“The Gospel is always bad news before it is Good News”

I read that in a description of Ikon‘s Eloi, Eloi, Lama Sabachthani service, and it really struck me. I’ve been thinking about this a little lately as I have been falling more and more in love with Jesus and finally realising that the Gospel really is ‘good news’, almost to the point of forgetting that it was ever ‘bad news’ in the first place. I’m kind nearing the stage where I just can’t shut my big fat gob about Jesus (although I will shy away from the topic in certain social situations). So, when I’m talking about Jesus to people who don’t know him (or even know much about him), and I’m spouting off about how wonderful he is, I’m concerned about giving the wrong impression – that it’s an easy ride, that it’s all really wonderful, all of the time. I’ve been struggling to be able to explain what exactly the ‘bad news’ is as well as  I can articulate what I love about Jesus. But I think I’ve found a good delineation:

You have to give up your idols.

Which is hard, otherwise they wouldn’t be idols in the first place. And perhaps you’ve spent your entire life holding them tighter and tighter without realising that this was a problem or that you were even doing it.

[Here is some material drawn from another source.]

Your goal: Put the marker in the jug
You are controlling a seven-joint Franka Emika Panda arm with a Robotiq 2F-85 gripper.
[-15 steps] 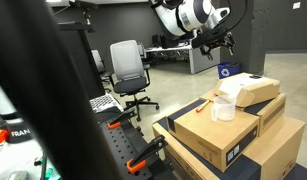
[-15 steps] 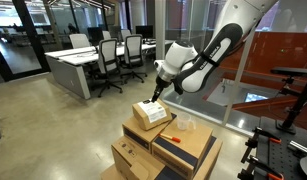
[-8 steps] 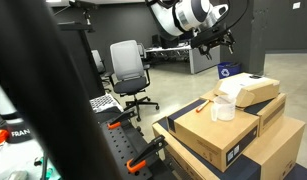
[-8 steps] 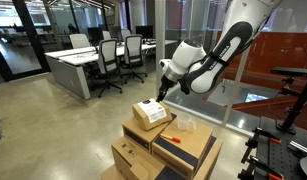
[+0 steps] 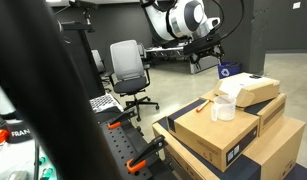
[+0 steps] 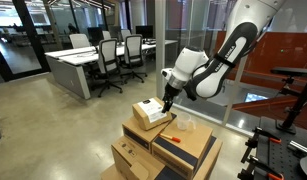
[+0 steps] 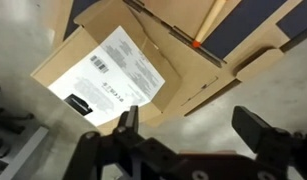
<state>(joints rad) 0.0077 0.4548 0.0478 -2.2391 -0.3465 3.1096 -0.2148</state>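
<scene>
The Robotiq gripper (image 6: 167, 103) hangs on the white robot arm (image 6: 225, 62) above a stack of brown cardboard boxes (image 5: 228, 140). Its jaws are wide apart with nothing between them, as the wrist view (image 7: 193, 135) shows plainly. Directly beneath them is a flat cardboard box with a white printed label (image 7: 113, 75), which rests on top of the stack and is clear of the gripper.

The thin orange-red marker (image 5: 206, 100) lies flat on a box top, near the translucent whitish plastic jug (image 5: 225, 108) but apart from it. In the wrist view its orange end (image 7: 197, 43) shows at the edge of a dark blue panel (image 7: 248, 25), beyond the labelled box. The jug stands upright on the same box top, just beside the labelled box (image 5: 251, 92), and also appears in an exterior view (image 6: 186, 127).

Around the stack, a grey office chair (image 5: 128, 68) stands on the floor behind it. Orange-handled clamps (image 5: 143, 160) sit low beside the boxes. A dark post (image 5: 73, 100) in the foreground blocks much of that view.
</scene>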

I think Tim Keller, basing his thinking on Kirkegaard’s The Sickness Unto Death, has the best definition of idolatry – the idea that everyone bases their identity on something(s) and if it’s not Jesus it will eventually fail you. So, while this can be the usual suspects such as money, fame, power and how easily you can get laid, this also means  that you can idolize your moral performance, family, social popularity, self-image, career, intelligence, etc. It’s turning good things into ultimate things. When you’ve spent years relying on these things they have to be pried from your cold dead hands before you’ll give them up, or at least that’s what it feels like at the time.

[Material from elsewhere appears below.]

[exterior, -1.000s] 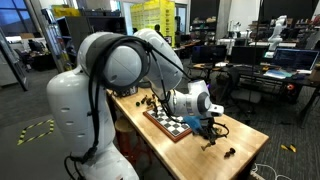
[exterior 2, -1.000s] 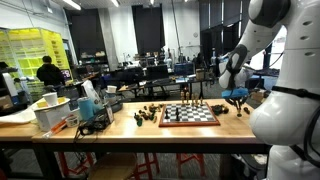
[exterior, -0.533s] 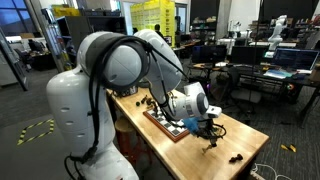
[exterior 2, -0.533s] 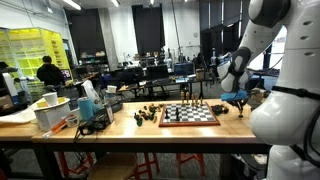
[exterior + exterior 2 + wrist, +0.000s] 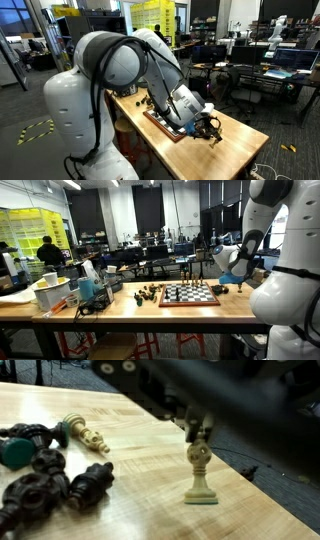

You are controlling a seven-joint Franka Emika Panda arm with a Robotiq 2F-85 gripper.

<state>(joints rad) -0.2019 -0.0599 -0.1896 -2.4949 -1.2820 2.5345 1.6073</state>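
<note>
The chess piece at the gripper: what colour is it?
Pale cream chess piece, clearest in wrist view.

**A:** You're running in a robotics lab, not a home. Behind your wooden table [image 5: 245,135] stand rows of desks with monitors [image 5: 292,58] and office chairs [image 5: 222,85], and a big white robot arm [image 5: 100,70] fills the foreground.

**B:** Agreed, and you can add more. There's black-and-yellow tape [image 5: 37,128] on the floor, a yellow partition [image 5: 25,230], strip lights [image 5: 82,184] on a dark open ceiling, and a person [image 5: 47,252] seated at a desk. Red stools [image 5: 150,345] stand under your table.
</note>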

God is the only thing you can base your identity on that won’t let you down and that will actually lead to growth and the fullness of life. But giving those idols up can be haaaaaaaaaard!

Everything feels more painful at first – take, for instance, accepting that you are a sinner. Ouch! Blow to the ego, much? But it’s actually freeing and healing, and that ego was toxic anyway. Letting go is excruciating, but it has to be done – we do, after all, follow a guy who came “not to bring peace, but a sword”, and we owe him no less.

You have to give Jesus everything. He can’t just be a hobby or periphery interest that you dabble in (although he can certainly be this at the earlier stages of your faith journey). It’s hard to explain that to people who are near the threshold of the Kingdom of God without feeling like you’re pushing them away.